Bill Gates, in his 2009 Annual Letter from the Gates Foundation (here), is candid about some failures in his education initiatives, specifically in regard to smaller high schools which didn’t improve student achievement “in any significant way.” The reasonable assumption was that smaller was better, that smaller groups of students would lead to a higher degree of curricular differentiation and achievement. What got in the way? According to Nicholas Kristof’s summary of the letter in yesterday’s New York Times,

Small schools succeeded when the principal was able to change teachers, curriculum and culture, but smaller size by itself proved disappointing. “In most cases,” he says, “we fell short.”
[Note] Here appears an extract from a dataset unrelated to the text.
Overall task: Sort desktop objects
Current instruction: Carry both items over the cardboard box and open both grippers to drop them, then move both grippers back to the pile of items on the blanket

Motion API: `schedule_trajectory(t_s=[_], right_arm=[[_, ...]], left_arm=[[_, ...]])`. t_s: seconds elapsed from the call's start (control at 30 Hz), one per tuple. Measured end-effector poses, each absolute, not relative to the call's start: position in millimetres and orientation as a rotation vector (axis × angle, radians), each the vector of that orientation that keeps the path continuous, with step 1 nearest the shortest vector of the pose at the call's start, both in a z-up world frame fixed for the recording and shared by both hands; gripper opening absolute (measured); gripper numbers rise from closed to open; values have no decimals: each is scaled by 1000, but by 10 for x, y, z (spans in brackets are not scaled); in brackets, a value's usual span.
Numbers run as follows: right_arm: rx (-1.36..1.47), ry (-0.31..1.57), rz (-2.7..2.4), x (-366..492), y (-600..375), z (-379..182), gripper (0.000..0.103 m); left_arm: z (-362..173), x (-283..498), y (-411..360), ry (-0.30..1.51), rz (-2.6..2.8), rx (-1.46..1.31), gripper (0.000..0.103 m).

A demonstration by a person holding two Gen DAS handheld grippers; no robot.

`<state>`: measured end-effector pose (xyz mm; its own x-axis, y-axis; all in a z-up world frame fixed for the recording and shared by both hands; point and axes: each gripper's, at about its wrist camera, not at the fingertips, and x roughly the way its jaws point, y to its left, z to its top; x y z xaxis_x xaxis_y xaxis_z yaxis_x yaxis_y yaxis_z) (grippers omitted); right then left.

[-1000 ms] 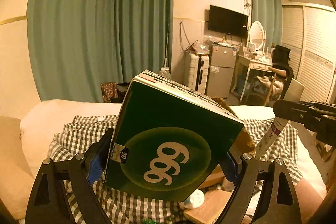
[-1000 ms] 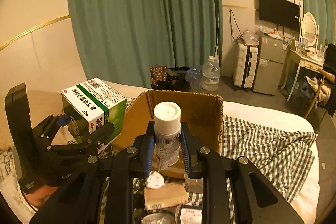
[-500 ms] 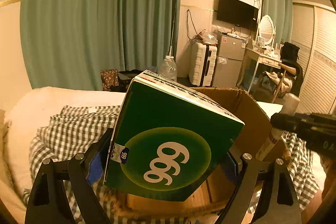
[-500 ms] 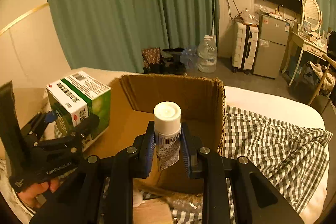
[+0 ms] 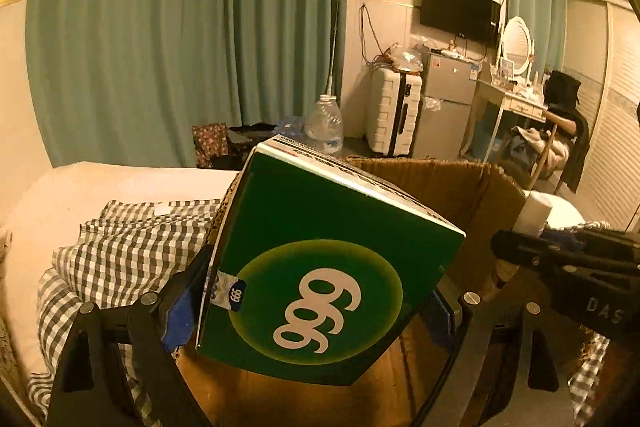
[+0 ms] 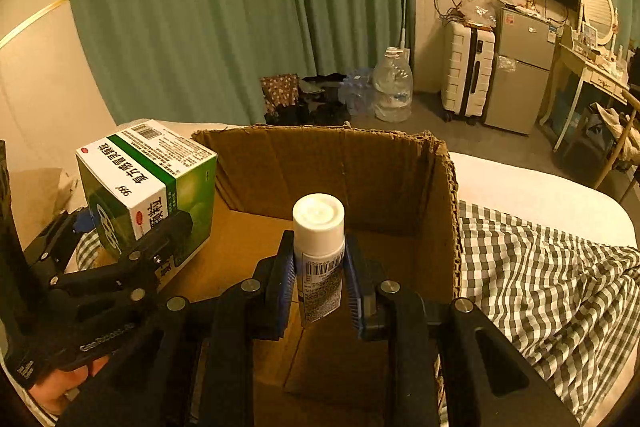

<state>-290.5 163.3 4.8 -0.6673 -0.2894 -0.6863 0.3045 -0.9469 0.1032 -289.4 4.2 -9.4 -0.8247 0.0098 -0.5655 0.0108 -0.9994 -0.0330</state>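
A green medicine box (image 5: 320, 267) marked 999 is clamped between the pads of my left gripper (image 5: 312, 307), tilted, over the left side of an open cardboard carton (image 5: 460, 187). In the right wrist view the same green box (image 6: 148, 183) and left gripper (image 6: 132, 267) hang at the carton's left wall. My right gripper (image 6: 320, 279) holds a white spray bottle (image 6: 319, 227) upright above the carton (image 6: 320, 163) floor. Its jaws are opening, with the bottle still between the pads. The left wrist view shows the right gripper (image 5: 560, 259) and the bottle's cap (image 5: 532, 215) at the right.
The carton sits on a bed with a grey checked cloth (image 6: 540, 267) to its right and also checked cloth (image 5: 120, 247) to its left. Behind it on the floor are a water jug (image 6: 392, 87), a white suitcase (image 6: 466, 71) and a small fridge (image 6: 520, 67).
Both grippers have moved forward and down with their loads, from short of the carton to over its open top. The small items seen below the right gripper are out of view.
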Motion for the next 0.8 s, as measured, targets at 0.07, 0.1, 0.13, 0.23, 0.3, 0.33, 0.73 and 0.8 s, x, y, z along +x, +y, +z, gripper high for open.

“Change teachers, curriculum, and culture”: that’s in a nutshell. We’re well on our way in New Jersey with changes in curriculum through the DOE’s High School Redesign project, though there have certainly are legitimate complaints about the “one size fits all” philosophy that informs this sort of rigid standardization. It’s the “change teachers and culture” piece that will stymie us. After all, tenure awards lifetime employment – an anachronistic perk – after three years of work. And, while excellent administrators set an appropriate tone and affect school culture, it’s the squadrons of teachers who own the “culture” of the school.

Gates continues,

It is amazing how big a difference a great teacher makes versus an ineffective one. Research shows that there is only half as much variation in student achievement between schools as there is among classrooms in the same school. If you want your child to get the best education possible, it is actually more important to get him assigned to a great teacher than to a great school.

Any astute parent knows this to be true. So, how do we foster an environment that attracts great teachers? We can start by moving away from an industrial model that treats our best educators like cogs in an assembly line, awarding innovation, hard work, and increased student achievement, recognizing our best professionals in substantive ways in line with any effective management model. The flip side of this is giving our newly modern management the tools to cull out ineffective teachers, even if they’ve been employed more than three years.

What do you think?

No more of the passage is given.